Stream.addSink (StreamingFileSink.forBulkFormat (Path.fromLocalFile (folder), AvroWriters.forSpecificRecord (Address.class)) .build ())

ORC:

OrcBulkWriterFactory factory = new OrcBulkWriterFactory (new RecordVectorizer (schema), writerProps, new Configuration ()); Stream.addSink (StreamingFileSink .forBulkFormat (new Path (outDir.toURI ()), factory) .build ())

State management

1. [FLINK-5763] modify the file structure of Savepoint so that Savepoint can be self-contained and moved

Flink-1.11 replaces the absolute path of the file in Savepoint with a relative path, allowing users to move the location of the Savepoint directly without the need to manually modify the path in meta (Note: this feature is not supported when Entropy Injection is enabled in the S3 file system).

two。 [FLINK-8871] add callback of Checkpoint failure and notify TM side

Notification of Checkpoint success was provided prior to Flink 1.11. On the one hand, you can cancel the ongoing Checkpoint, and on the other hand, users can also receive the corresponding notification through the new notifyCheckpointAborted API of CheckpointListener.
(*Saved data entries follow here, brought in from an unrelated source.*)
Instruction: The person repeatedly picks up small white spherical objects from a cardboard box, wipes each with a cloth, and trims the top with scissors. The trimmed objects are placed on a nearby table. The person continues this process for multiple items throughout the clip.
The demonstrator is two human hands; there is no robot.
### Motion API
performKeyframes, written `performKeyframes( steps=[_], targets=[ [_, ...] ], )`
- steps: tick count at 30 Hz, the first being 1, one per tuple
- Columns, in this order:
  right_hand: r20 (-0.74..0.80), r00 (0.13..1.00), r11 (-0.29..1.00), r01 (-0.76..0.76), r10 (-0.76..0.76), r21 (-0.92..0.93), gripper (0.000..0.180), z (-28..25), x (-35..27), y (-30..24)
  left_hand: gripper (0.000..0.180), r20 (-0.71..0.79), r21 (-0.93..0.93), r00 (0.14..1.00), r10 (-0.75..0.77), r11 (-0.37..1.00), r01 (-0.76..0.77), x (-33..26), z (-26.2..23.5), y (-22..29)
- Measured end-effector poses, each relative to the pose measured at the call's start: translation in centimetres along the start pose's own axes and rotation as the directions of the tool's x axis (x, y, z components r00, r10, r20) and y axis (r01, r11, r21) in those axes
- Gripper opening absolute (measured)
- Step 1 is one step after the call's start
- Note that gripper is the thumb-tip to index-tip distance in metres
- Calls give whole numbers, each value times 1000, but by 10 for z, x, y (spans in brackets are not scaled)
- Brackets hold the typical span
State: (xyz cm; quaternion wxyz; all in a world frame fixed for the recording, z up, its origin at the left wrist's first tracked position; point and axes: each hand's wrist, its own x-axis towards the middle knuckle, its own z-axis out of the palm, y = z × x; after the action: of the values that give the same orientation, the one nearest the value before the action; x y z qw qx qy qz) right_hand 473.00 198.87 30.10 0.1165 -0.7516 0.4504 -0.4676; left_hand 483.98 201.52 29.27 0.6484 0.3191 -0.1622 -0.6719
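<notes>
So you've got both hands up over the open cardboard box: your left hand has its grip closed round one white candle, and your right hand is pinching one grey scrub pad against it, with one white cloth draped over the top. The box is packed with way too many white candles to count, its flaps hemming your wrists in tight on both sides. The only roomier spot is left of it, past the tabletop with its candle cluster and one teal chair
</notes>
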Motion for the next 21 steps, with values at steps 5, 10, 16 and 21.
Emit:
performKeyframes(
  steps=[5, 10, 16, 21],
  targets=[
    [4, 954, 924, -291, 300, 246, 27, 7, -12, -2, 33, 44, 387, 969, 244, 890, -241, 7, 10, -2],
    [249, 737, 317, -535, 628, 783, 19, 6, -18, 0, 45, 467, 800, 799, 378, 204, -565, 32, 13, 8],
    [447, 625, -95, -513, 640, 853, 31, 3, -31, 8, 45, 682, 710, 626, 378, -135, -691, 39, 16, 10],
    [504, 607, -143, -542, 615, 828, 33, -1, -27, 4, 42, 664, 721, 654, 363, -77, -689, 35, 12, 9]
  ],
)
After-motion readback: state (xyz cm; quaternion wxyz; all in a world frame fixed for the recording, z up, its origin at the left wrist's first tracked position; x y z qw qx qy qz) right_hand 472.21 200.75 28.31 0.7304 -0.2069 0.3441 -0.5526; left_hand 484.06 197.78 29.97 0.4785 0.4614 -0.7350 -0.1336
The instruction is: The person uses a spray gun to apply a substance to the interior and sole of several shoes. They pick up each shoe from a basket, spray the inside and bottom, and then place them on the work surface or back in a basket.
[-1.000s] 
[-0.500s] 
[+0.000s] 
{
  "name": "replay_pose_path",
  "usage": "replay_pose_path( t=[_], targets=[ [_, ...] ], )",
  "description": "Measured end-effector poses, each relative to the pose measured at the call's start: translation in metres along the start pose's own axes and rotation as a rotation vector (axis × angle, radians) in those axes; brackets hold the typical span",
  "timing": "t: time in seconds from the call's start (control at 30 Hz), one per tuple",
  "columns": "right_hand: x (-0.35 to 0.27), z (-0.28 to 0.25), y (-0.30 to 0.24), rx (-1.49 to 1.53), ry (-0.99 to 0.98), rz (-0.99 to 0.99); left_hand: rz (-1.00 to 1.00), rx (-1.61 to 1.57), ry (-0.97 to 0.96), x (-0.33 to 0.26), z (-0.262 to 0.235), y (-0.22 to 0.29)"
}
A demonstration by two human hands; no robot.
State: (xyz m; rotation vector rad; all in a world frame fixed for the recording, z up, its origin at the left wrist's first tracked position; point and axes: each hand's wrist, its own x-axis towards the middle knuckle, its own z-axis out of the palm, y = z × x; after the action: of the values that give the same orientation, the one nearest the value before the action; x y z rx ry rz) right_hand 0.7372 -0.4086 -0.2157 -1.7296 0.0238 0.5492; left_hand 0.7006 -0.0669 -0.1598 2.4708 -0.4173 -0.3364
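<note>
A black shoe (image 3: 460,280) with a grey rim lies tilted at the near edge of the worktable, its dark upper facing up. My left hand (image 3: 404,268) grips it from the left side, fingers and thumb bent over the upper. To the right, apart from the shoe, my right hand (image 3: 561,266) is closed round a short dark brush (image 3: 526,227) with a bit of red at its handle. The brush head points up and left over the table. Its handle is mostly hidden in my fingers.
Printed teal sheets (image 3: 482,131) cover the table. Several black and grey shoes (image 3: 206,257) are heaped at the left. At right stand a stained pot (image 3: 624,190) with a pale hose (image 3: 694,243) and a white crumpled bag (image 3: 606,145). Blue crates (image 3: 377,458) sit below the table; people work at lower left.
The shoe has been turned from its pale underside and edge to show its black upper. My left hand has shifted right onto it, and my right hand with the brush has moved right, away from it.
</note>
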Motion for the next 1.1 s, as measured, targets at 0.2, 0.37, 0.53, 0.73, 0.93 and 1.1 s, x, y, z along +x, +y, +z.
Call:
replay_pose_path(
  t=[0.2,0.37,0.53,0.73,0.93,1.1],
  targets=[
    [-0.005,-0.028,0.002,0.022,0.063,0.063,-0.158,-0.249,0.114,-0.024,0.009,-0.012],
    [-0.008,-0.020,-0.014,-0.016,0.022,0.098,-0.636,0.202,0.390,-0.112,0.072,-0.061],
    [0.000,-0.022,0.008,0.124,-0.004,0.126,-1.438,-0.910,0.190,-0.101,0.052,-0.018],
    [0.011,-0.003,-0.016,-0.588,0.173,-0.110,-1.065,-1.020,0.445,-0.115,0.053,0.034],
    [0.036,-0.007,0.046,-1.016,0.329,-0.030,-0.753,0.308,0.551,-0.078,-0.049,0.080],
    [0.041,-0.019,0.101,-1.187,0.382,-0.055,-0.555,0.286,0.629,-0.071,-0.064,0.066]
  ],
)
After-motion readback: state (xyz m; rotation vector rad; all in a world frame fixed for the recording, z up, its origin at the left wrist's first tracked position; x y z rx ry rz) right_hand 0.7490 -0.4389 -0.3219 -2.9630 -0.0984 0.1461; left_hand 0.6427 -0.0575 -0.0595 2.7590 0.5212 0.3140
3. [FLINK-12692] heap keyed Statebackend supports overflow data to disk

(this feature is not actually incorporated into the Flink 1.11 code, but users can download and try it from https://flink-packages.org/packages/spillable-state-backend-for-flink. )

For Heap Statebackend, it can achieve better performance because it maintains state directly as a Java object. However, the memory consumed by its Heap State backend is uncontrollable before, because citation can cause serious GC problems.

To solve this problem, SpillableKeyedStateBackend supports overflowing data to disk, allowing Statebackend to limit the amount of memory used. For more information about SpillableKeyedStateBackend, refer to https://flink-packages.org/packages/spillable-state-backend-for-flink.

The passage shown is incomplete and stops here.